- TASK TO COMPLETE
Beneath this line are entries. Copy the range from the line with "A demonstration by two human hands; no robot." to the line with "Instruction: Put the", ends included, exactly; leave pictures out.

*** RECORDS TO USE Section Begins ***

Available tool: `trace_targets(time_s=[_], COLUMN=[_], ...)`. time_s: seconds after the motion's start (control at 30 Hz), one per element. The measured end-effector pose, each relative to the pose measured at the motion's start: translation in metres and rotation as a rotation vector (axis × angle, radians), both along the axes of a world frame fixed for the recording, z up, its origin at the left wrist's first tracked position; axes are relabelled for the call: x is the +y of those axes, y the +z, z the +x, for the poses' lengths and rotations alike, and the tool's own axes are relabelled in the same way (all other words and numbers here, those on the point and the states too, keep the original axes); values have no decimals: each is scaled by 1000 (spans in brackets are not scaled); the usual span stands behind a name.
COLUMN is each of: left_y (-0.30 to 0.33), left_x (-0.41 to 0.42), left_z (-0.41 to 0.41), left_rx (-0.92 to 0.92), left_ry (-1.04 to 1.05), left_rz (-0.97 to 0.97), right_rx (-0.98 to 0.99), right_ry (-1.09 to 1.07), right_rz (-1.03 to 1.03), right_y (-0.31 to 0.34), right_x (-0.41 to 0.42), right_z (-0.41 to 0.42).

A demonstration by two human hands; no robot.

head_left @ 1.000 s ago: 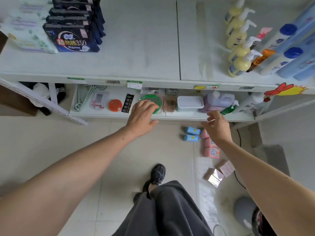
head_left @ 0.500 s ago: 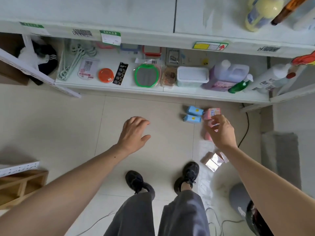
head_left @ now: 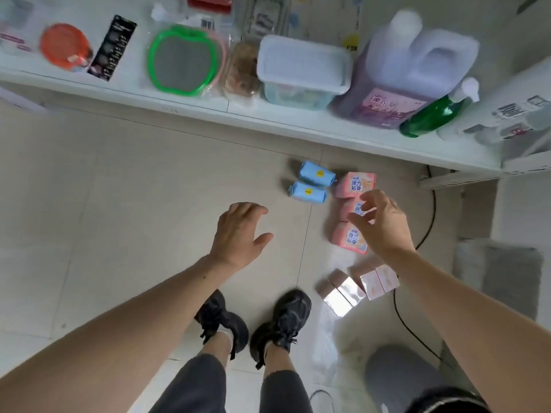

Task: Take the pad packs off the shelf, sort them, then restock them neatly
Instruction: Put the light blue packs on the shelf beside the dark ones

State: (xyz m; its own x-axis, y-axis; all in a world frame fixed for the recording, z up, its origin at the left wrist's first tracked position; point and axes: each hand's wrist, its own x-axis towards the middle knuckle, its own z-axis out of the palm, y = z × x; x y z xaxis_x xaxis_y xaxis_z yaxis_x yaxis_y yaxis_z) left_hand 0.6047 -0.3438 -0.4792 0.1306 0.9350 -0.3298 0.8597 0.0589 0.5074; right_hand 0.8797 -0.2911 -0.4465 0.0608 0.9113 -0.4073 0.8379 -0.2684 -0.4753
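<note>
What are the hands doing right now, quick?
Left hand: open, holding nothing.
Right hand: open, fingers spread above the pink pad packs, holding nothing.

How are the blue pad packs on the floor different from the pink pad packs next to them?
The blue pad packs are two, with a yellow round sticker each; the pink pad packs are three, with blue printed characters. The blue ones lie free of the hands; the right hand covers part of the middle pink one. Both groups lie in rows on the floor.

The right hand (head_left: 380,223) covers most of the middle pink pack (head_left: 354,208). At the shelf's (head_left: 268,116) back edge, the red-rimmed item (head_left: 208,0) is cut off. The white bottle (head_left: 512,114) blurs at its right end.
</note>
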Motion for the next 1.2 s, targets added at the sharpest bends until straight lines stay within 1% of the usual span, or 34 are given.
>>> trace_targets(time_s=[0.1, 0.17, 0.23, 0.33, 0.43, 0.5, 0.63, 0.8, 1.0, 1.1, 1.2], left_y=[-61, -106, -150, -206, -253, -279, -318, -346, -351, -348, -340], left_x=[20, 33, 46, 64, 83, 94, 112, 121, 119, 117, 113], left_z=[18, 27, 37, 54, 71, 80, 94, 98, 79, 71, 63], left_rx=[5, -6, -18, -9, -43, -83, -79, -5, -66, -60, -79], left_ry=[-21, 5, 37, 29, -14, -51, -104, -152, -205, -234, -254], left_rz=[-3, -8, -19, -52, -63, -47, -35, 51, 42, 24, -9], right_rx=[3, 6, -9, -42, -117, -129, -134, -67, -112, -135, -105], right_ry=[-7, -11, 11, 75, 151, 148, 139, 158, 209, 164, 124], right_rz=[3, -7, -23, -17, 22, 72, 55, 49, 17, -5, -11], right_y=[-69, -115, -158, -219, -268, -291, -323, -345, -353, -353, -345], right_x=[15, 23, 32, 50, 69, 85, 108, 122, 130, 130, 128], right_z=[5, 5, 6, 9, 12, 14, 20, 27, 18, 12, 8])
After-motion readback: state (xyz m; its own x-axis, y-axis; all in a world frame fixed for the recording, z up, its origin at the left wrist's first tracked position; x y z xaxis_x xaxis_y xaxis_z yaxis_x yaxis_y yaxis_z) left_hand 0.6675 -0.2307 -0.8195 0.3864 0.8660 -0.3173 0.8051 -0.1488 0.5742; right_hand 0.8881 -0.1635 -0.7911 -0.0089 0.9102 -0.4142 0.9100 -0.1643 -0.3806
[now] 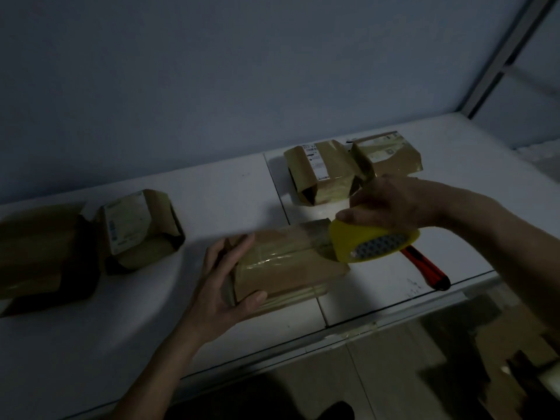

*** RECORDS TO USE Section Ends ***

- REPLY
A demonstration by two human hands; no robot.

head_left @ 1.000 s ago: 
head_left @ 0.500 s ago: 
head_left @ now: 

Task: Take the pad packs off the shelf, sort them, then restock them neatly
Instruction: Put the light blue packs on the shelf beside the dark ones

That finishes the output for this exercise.